12 décembre 2017

Tout s'explique

Un sommet pour encourager la finance verte

En quoi consiste le rassemblement One Planet Summit ?

Sommet international sur le climat organisé par la France, les Nations unies et un groupement de cinq institutions financières, le One Planet Summit se tenait aujourd’hui à Paris. Près de 4 000 personnes ont participé à cette journée, dont des responsables politiques internationaux (chefs d’État, maires de capitale), des banques et des entreprises, ainsi que des ONG. Selon le site internet de l’événement, qui avait lieu deux ans jour pour jour après l’accord de Paris sur le climat, l’objectif est de « trouver de nouveaux moyens de financer l’adaptation de nos modes de vie aux transformations inéluctables, d’accélérer encore la réduction des gaz à effet de serre et d’ancrer les problématiques climat au cœur de la finance ». La Banque mondiale a annoncé aujourd’hui qu’elle mettrait fin à ses investissements dans l’exploration et l’exploitation de pétrole et de gaz après 2019.

Comment se distingue-t-il des conventions climat ?

Le One Planet Summit ne s’inscrit pas dans la lignée des conventions climat, comme la COP23 qui a eu lieu en novembre à Bonn, en Allemagne. L’initiative avait été annoncée par Emmanuel Macron en juillet. Pour lui, les deux événements peuvent parallèlement favoriser la défense du climat. Dans une interview au Monde, il explique que le « système des conférences climat présente un intérêt diplomatique et a le mérite de placer les acteurs gouvernementaux sous tension ». Mais il estime que pour « passer à l’étape d’après », il faut mobiliser « les régions, les villes, les acteurs privés, l’ensemble du secteur financier et public ». Le One Planet Summit s’affiche ainsi comme une étape supplémentaire avant la mise en application de l’accord de Paris sur le climat, en 2020. D’autres événements en marge des COP auront également lieu d’ici cette date, comme un sommet des acteurs non étatiques prévu en Californie en septembre 2018.

Qu’est-ce que la « finance verte » ?

Le One Planet Summit vise en particulier à promouvoir la « finance verte », c’est-à-dire les investissements soutenant des initiatives environnementales, comme les « obligations vertes », qui représentent aujourd’hui 0,1 % du marché des obligations.
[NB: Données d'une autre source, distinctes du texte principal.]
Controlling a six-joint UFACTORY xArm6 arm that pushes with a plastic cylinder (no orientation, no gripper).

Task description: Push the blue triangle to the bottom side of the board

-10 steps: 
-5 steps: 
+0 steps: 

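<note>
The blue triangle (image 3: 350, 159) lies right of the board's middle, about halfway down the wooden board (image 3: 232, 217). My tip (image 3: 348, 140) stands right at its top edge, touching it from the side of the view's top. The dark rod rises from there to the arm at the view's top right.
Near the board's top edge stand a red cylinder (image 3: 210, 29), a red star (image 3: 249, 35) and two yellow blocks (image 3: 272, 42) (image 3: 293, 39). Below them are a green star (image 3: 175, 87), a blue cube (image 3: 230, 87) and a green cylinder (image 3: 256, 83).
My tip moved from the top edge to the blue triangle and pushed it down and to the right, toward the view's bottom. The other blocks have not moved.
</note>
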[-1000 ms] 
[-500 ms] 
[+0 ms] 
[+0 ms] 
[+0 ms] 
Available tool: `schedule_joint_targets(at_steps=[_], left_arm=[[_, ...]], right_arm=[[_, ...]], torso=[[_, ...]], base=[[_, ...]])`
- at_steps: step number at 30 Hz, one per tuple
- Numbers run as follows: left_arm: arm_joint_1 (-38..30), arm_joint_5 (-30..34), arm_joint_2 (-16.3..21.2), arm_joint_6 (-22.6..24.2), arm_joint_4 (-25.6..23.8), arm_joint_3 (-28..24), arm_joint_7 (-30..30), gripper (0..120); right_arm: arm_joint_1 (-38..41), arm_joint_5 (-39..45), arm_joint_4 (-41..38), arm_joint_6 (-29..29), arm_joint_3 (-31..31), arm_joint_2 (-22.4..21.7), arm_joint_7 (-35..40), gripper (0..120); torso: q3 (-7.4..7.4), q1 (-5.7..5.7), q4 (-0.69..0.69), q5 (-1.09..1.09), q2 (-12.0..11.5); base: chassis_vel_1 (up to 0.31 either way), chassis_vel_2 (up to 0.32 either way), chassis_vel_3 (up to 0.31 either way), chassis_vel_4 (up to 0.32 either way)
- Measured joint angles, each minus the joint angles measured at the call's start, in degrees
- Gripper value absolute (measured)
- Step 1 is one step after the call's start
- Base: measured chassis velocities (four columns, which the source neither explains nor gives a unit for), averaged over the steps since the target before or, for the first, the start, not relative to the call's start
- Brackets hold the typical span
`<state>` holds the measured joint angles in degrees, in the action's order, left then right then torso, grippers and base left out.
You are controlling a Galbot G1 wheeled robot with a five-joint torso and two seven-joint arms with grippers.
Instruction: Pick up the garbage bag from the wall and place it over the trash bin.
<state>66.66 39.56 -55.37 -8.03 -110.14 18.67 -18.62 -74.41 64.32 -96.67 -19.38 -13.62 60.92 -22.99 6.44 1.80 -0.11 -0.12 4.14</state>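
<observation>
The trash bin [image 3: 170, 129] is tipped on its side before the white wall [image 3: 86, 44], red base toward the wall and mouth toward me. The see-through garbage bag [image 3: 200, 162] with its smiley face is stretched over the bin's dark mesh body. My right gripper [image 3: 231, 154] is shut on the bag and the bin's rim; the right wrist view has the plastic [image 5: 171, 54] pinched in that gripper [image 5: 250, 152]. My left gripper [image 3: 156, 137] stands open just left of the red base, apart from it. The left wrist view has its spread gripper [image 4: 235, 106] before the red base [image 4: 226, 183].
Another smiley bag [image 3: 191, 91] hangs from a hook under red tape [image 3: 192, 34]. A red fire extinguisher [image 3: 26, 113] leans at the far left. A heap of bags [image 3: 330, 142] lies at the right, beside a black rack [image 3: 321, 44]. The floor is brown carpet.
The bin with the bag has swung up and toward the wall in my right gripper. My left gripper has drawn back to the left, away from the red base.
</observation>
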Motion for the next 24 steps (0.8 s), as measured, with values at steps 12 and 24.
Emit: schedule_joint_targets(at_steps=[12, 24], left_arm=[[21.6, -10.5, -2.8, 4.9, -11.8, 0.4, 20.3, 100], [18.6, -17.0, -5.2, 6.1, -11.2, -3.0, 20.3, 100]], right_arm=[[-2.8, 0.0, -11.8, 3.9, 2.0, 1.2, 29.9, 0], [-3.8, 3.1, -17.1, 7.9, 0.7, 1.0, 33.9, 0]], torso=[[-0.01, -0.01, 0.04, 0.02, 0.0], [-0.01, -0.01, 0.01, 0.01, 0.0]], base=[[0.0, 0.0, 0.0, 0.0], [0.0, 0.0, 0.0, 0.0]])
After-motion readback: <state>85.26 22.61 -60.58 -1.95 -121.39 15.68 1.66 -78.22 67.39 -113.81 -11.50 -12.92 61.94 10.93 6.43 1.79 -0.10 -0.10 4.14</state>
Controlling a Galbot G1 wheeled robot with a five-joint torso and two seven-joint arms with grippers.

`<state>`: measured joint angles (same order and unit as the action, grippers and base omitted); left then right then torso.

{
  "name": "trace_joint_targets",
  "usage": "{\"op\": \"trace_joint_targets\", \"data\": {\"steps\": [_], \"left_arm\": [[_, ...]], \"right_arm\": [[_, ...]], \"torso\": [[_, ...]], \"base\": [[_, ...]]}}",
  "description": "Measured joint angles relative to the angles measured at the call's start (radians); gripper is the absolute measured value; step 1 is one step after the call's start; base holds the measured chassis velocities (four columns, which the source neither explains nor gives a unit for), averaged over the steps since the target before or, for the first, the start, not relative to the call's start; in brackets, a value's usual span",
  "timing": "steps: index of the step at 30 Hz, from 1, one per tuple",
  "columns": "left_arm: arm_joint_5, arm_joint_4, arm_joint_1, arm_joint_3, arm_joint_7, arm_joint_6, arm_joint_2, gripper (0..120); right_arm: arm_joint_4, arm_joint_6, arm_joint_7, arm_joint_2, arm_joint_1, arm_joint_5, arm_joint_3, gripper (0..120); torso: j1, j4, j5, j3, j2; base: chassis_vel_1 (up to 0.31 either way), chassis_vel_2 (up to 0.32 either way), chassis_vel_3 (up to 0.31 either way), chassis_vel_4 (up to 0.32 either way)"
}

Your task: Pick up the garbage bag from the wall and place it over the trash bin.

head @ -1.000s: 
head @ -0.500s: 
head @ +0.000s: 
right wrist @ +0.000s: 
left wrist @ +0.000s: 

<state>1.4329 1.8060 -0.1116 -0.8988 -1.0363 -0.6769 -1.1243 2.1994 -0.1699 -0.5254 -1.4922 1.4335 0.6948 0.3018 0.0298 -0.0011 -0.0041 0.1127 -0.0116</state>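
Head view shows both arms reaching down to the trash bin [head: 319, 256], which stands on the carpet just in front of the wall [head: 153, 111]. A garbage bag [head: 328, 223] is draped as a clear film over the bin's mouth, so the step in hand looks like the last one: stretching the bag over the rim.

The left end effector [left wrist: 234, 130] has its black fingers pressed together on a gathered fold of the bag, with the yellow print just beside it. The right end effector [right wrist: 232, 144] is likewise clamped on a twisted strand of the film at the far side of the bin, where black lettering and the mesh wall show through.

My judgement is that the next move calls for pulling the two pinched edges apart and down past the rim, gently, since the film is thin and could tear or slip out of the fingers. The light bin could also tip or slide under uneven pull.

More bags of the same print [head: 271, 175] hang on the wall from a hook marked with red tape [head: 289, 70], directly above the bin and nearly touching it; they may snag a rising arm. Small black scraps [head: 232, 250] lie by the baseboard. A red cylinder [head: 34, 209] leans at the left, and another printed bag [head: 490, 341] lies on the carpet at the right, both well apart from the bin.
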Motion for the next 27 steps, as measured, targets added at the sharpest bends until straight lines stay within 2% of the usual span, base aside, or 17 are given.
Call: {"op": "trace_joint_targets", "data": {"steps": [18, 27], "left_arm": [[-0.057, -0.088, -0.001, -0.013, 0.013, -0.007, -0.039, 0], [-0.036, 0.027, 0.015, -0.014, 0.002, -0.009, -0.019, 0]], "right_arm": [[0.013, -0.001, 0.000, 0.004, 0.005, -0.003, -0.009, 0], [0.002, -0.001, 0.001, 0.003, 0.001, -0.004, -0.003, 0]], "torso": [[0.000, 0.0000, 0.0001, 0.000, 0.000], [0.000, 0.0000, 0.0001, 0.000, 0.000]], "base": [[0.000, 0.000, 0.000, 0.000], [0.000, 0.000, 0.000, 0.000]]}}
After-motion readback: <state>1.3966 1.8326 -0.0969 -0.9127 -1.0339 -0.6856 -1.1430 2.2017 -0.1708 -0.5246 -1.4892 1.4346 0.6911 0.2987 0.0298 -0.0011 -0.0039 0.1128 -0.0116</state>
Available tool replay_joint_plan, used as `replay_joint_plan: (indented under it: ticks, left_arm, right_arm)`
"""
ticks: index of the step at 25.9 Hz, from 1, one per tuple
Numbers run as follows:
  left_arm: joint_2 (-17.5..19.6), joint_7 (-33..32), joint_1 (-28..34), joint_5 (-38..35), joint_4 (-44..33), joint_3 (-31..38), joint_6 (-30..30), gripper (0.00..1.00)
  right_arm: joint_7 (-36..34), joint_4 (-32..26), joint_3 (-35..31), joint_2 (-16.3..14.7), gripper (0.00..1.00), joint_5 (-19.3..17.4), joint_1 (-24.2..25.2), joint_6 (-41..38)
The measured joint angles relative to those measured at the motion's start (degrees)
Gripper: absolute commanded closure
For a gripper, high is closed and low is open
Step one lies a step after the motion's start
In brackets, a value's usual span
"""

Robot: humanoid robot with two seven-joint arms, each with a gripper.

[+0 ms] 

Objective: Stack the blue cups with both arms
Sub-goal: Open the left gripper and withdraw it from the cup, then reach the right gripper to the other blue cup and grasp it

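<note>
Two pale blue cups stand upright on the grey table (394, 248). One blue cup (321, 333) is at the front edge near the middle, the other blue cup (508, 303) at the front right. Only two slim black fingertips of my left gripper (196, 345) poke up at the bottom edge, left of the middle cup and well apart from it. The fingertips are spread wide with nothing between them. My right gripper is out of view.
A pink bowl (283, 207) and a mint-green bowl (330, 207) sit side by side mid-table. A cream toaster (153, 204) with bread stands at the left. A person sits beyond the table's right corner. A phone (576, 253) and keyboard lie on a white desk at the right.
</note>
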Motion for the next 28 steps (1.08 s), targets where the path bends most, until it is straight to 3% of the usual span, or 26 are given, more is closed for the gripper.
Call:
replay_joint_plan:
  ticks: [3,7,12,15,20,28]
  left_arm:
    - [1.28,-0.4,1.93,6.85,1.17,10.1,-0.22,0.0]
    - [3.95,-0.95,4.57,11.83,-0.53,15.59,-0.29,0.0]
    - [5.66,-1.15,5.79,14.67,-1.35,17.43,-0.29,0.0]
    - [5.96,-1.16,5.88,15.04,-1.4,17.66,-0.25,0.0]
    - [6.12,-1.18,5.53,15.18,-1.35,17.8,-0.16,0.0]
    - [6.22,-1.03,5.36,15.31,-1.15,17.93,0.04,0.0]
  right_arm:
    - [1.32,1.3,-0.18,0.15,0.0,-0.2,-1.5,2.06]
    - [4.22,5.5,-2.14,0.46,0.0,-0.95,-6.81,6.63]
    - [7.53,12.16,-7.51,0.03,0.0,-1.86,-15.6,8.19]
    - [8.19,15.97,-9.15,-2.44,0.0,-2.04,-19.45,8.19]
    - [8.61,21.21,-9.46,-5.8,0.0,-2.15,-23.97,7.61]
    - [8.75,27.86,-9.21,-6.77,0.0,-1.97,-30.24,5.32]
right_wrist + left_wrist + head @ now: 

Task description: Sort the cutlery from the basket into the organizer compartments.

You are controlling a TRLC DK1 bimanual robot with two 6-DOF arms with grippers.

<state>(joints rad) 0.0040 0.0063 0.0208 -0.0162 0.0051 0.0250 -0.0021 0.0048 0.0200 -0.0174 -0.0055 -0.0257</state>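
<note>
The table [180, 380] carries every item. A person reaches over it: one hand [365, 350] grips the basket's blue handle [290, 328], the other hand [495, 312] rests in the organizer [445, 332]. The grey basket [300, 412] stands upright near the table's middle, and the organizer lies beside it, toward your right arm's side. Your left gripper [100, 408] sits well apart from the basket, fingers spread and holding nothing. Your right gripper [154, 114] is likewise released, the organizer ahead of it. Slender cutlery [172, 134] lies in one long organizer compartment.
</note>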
La première obligation verte a été émise en 2007 par la Banque européenne d’investissement, l’institution financière des États membres de l’UE. Ce type de financement fait cependant l’objet de critiques, notamment de la part de l’association pour la taxation des transactions financières Attac qui dénonce dans un rapport publié vendredi « l’absence de définition claire et précise de ce qu’une obligation verte peut ou ne peut pas financer ». Joint par Brief.me, l’économiste et membre d’Attac Maxime Combes rappelle que certaines ont contribué à la construction d’un aéroport à Mexico ou à la rénovation de raffineries de la multinationale espagnole Repsol.